なぜ人はバラが好きなのか

人がバラを好むのは、
バラが、私たちの睡眠中に、
私たちの幼児期の最初の思い出を
受け取ってくれるからなのです。
そのことをしらなくても、そうなのです。

生命43頁から
28.(1923年11月25日)
『ルドルフ・シュタイナー
遺された黒板絵』
ワタリウム美術館 監修
高橋 巌 訳
筑摩書房

 この黒板絵の「なぜ人はバラが好きなのか」を読んだ時、(やっぱり、そうなんだね)と私は納得した。バラが好き!なんてあまりにオーソドックスな感じがしたから、バラが好きにならないようにしていた。だってたいがいみんな、バラが好きで、薔薇柄のカバンや薔薇柄のテーブルクロス、コップ、絨毯、カーテン、化粧ポーチやスカートなどの洋服だって着ているのだ。だから、なんだかわからないのだけど、私はそういう気持ちでバラを好きになってはいけないという気がしていた。そういう気持ちってどんな?と聞かれると答えるのに困るのだけど。大げさにいうと、バラが好きになりそうな気持ちを抑えて生きてきた時もある。

 ずいぶん前、バラが、私にはとても手が届かない感じがしていた。私にはバラが気取った貴婦人のように見えたし、ツンと澄ましたお姫様のようにも感じた。または、そう簡単には打ち解けて話なんかしない有閑マダムのようにも感じていた。

 いつ、そんな頑なな私の心を溶かしてくれたのだろうか。

 それは、ある友人の話を聞いてからだ。友人Yさんは、もうバラを始めて3年目と言っておられた。そしてある日、Yさんのお庭をお邪魔した時、バラを始めた経緯を話して下さったのだ。その当時、Yさんは自宅でお父様の介護していたそうである。

 その長くなりそうな介護生活を始める時、自分が自宅でできる趣味を見つけようとしたのだそうだ。彼女はスポーツウーマンだったそうだ。スポーツならなんでもこなせる女性だ。だから、自宅にこもりがちになるであろう介護生活で、自分が明るく楽しく暮らしていけるようにと、自宅でできる趣味を見つけようと思ったのだそうだ。考えた結果、薔薇を育てることを考えたそうである。この話を聞いた時、さすがだと思った。

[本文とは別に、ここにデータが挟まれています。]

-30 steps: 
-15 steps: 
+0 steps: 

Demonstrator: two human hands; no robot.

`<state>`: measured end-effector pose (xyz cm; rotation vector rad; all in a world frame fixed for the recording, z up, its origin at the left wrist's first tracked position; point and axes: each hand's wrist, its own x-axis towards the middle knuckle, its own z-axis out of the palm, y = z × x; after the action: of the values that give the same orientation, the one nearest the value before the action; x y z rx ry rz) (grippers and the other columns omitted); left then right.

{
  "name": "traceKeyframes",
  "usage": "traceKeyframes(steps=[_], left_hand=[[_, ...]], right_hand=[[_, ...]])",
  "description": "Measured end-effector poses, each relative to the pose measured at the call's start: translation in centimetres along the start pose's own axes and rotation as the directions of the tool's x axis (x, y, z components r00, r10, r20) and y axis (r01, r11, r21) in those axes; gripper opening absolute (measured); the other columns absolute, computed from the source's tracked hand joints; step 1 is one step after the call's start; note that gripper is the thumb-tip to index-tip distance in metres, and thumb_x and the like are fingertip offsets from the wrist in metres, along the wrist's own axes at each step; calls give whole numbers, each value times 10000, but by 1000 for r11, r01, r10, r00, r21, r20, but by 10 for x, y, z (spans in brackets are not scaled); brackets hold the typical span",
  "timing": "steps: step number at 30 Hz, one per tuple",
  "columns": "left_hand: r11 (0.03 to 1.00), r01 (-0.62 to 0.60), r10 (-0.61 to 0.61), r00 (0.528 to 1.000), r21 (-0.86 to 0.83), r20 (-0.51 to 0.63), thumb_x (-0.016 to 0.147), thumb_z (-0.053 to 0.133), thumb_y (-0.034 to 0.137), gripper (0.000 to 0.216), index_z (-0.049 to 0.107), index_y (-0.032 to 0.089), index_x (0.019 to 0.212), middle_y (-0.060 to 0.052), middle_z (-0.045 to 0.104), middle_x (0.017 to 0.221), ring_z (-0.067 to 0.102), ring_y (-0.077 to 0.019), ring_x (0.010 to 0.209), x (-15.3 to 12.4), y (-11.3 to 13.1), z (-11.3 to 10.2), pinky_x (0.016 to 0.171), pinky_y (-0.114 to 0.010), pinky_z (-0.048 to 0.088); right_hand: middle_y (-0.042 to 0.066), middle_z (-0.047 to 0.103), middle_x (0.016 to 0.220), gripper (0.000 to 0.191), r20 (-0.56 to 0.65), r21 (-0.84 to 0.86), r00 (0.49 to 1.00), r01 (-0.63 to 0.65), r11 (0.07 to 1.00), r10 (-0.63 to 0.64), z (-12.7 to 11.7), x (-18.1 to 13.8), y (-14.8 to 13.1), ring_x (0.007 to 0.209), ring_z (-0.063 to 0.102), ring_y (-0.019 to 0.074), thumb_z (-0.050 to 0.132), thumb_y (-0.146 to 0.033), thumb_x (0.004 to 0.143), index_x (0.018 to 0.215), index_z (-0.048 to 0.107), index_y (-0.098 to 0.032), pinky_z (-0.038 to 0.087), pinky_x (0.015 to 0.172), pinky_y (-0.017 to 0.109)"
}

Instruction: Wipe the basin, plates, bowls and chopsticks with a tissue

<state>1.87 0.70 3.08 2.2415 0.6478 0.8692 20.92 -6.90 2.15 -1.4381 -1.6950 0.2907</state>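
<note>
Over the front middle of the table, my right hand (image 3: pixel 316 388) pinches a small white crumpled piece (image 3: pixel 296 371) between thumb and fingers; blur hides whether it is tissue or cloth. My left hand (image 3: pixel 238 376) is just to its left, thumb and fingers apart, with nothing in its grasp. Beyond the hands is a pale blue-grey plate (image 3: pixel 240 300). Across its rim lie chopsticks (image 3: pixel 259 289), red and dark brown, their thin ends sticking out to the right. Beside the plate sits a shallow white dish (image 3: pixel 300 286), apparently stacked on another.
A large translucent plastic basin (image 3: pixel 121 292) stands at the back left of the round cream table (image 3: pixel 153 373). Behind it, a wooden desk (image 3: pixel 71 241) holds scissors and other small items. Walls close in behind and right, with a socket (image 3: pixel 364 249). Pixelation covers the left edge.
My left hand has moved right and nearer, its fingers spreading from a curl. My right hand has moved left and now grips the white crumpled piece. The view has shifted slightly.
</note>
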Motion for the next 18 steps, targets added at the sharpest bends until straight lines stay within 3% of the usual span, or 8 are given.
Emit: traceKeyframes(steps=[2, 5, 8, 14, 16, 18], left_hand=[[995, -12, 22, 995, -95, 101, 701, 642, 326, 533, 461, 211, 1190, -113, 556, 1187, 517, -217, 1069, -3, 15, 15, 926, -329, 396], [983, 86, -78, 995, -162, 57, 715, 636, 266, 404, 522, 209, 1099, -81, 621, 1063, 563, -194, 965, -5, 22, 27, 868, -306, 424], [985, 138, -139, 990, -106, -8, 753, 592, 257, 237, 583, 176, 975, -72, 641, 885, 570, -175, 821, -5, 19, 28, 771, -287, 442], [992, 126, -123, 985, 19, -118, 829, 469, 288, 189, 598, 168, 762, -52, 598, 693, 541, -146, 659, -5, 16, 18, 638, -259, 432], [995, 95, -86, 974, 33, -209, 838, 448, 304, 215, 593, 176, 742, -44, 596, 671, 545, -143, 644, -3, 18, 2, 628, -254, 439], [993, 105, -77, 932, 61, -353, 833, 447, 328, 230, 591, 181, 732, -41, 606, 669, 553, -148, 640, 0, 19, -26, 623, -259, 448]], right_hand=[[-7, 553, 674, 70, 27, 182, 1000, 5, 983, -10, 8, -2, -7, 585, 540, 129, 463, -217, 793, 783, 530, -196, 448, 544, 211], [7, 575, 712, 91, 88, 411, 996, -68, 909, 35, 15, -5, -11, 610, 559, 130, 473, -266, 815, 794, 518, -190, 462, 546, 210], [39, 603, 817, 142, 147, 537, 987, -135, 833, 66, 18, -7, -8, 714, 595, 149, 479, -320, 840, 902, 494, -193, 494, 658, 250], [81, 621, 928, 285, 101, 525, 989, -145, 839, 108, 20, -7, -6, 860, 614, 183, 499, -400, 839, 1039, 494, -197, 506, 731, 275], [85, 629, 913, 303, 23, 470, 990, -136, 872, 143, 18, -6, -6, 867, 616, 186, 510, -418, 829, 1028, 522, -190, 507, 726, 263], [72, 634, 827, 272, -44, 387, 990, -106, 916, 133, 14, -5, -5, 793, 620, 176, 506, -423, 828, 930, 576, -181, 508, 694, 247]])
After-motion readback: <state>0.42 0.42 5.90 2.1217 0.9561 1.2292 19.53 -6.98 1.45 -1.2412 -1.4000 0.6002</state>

やっぱり、これだけの薔薇園を作っていける人は違う。動機が美しいし志が高い。そして、こんな素晴らしい人と知り合ったことが嬉しかった。 Aさんは、私に薔薇を育ててみることを勧めてくれた。「私ができたんだから誰でもできるのよ」と話すのだけど、私にはとても信じられなかった。「あらそう、そう言って下さるのはとっても嬉しいのだけど、今まで、園芸をしたことがないの。せいぜい実家の草むしりくらいなのよ。薔薇は難しいって聞くでしょ。とても私には無理だと思うわ。」と私。でもふっとベルサイユ宮殿の庭で見た薔薇園が浮かんできてしまった。満開に咲く薔薇たち。その周りを踊る貴族たち。(何故か貴族と見られる女性と男性たちが優雅に踊っているのだ。もちろん、私の得意な妄想である)

この情景が浮かんでしまったらもう、私はすっかり薔薇の世界へと誘われてしまった。薔薇薔薇薔薇薔薇薔薇、美しい薔薇たちがきれいな声で歌っている。甘い香りを放ちながらね。